_Work instructions_
Your job is to retype all of the data word for word, leaving every image out.
────────────────────────────────────────
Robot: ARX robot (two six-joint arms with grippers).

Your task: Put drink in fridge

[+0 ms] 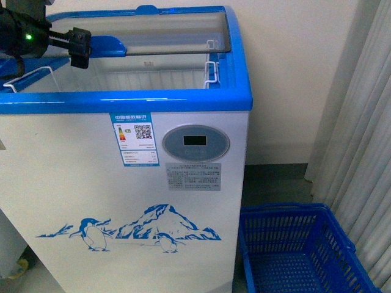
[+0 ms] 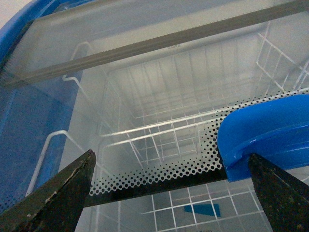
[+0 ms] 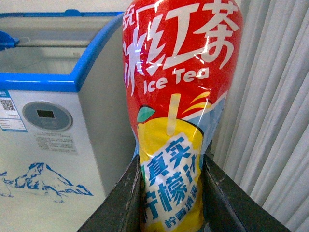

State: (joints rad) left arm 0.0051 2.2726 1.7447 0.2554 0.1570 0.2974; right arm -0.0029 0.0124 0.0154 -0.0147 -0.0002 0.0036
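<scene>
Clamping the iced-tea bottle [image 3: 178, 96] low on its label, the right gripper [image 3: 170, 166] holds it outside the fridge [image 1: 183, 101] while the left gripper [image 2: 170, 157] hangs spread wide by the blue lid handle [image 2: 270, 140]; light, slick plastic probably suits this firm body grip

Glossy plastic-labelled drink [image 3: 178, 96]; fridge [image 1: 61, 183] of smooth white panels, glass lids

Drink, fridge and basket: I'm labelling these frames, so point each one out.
drink [image 3: 178, 96], right wrist view, on its label.
fridge [image 1: 73, 189], front view, on its white front panel.
basket [image 1: 284, 210], front view, on its near rim.
</scene>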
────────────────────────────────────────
_Solution_
Robot: ARX robot (two six-joint arms with grippers).

Your task: Put drink in fridge

[+0 ms] 
[+0 ms] 
[+0 ms] 

State: (joints rad) left arm 0.0051 2.2726 1.7447 0.2554 0.1570 0.2974; right arm -0.0029 0.0124 0.0154 -0.0147 -0.0002 0.0036
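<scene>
Clamping the iced-tea bottle [image 3: 178, 96] low on its label, the right gripper [image 3: 170, 166] holds it outside the fridge [image 1: 183, 101] while the left gripper [image 2: 170, 157] hangs spread wide by the blue lid handle [image 2: 270, 140]; light, slick plastic probably suits this firm body grip

Glossy plastic-labelled drink [image 3: 178, 96]; fridge [image 1: 61, 183] of smooth white panels, glass lids

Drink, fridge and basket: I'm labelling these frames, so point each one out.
drink [image 3: 178, 96], right wrist view, on its label.
fridge [image 1: 73, 189], front view, on its white front panel.
basket [image 1: 284, 210], front view, on its near rim.
</scene>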

No further output is expected.